Data block:
■ ■ ■ ■

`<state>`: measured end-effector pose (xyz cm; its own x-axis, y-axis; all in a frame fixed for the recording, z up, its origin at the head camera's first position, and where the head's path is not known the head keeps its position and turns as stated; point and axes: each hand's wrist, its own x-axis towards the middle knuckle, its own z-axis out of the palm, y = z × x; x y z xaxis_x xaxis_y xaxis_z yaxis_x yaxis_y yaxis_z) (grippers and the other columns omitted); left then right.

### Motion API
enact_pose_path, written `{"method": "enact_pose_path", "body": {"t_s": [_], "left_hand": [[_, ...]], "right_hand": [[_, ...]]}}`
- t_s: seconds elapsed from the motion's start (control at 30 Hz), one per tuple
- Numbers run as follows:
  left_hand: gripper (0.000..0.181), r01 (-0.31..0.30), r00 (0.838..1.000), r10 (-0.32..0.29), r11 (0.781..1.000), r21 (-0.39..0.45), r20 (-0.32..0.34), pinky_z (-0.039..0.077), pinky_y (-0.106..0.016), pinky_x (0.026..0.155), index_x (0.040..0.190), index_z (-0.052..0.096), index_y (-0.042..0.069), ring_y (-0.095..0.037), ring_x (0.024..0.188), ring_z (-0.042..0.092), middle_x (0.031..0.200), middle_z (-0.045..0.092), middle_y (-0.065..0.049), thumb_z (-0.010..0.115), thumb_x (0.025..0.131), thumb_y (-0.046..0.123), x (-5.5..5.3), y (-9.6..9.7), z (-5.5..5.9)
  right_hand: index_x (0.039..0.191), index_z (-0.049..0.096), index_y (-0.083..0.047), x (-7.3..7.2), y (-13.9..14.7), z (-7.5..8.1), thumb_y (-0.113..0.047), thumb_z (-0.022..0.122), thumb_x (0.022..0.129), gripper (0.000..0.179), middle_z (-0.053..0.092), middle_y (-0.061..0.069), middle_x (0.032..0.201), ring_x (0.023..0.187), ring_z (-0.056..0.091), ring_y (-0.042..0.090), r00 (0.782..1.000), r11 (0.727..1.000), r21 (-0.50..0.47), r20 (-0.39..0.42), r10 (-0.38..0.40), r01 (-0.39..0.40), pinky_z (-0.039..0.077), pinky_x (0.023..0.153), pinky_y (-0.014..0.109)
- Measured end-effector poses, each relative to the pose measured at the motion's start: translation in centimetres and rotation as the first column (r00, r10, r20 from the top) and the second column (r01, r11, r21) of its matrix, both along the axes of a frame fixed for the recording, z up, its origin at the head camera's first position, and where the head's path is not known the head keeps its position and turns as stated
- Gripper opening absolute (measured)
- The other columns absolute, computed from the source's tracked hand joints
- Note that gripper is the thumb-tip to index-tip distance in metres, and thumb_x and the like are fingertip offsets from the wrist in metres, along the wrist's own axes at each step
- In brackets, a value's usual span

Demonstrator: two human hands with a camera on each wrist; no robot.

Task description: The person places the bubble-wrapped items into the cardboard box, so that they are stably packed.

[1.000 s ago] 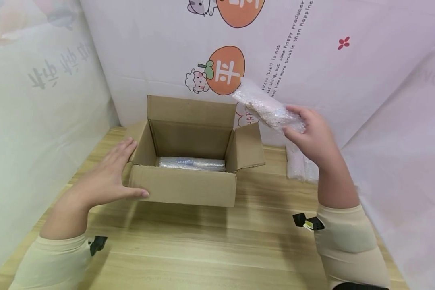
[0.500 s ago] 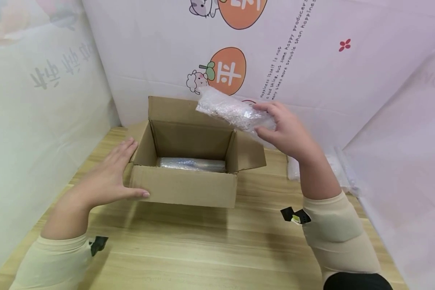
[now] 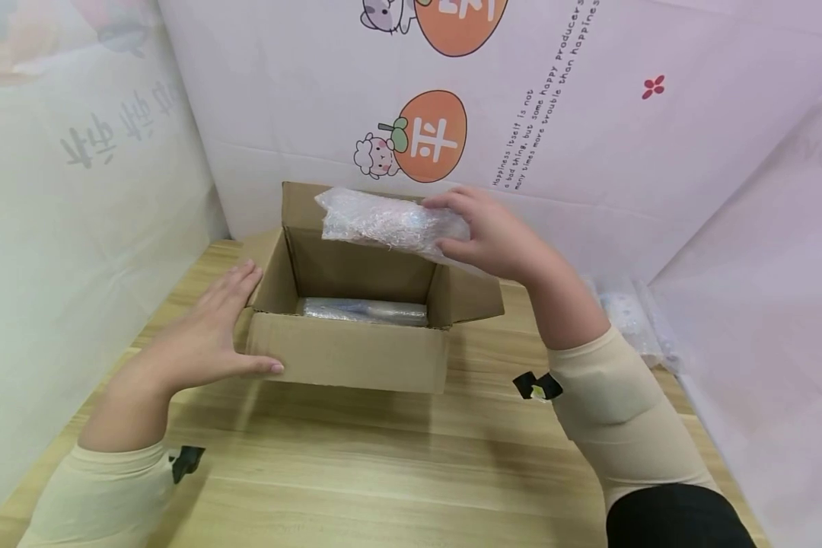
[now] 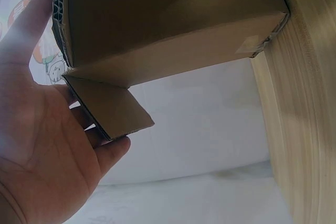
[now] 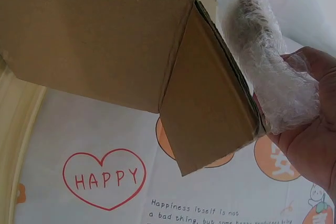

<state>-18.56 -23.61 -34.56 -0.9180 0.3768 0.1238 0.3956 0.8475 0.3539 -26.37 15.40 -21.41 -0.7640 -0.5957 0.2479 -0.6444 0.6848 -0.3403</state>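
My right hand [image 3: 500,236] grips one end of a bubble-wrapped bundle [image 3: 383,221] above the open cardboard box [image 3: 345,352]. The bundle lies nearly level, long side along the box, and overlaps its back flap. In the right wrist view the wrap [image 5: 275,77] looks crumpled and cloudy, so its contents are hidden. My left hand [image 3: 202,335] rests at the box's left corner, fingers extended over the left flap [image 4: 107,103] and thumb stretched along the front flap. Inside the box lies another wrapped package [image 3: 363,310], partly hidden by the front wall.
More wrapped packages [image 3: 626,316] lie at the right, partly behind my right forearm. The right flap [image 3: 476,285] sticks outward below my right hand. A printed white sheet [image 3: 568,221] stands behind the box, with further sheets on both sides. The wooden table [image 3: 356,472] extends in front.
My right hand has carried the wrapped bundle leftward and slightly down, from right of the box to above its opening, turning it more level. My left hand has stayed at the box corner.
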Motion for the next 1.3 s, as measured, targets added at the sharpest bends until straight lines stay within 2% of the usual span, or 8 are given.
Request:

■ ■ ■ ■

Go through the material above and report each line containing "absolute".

Response area:
- Gripper opening absolute (measured)
- The other columns absolute, computed from the source's tracked hand joints

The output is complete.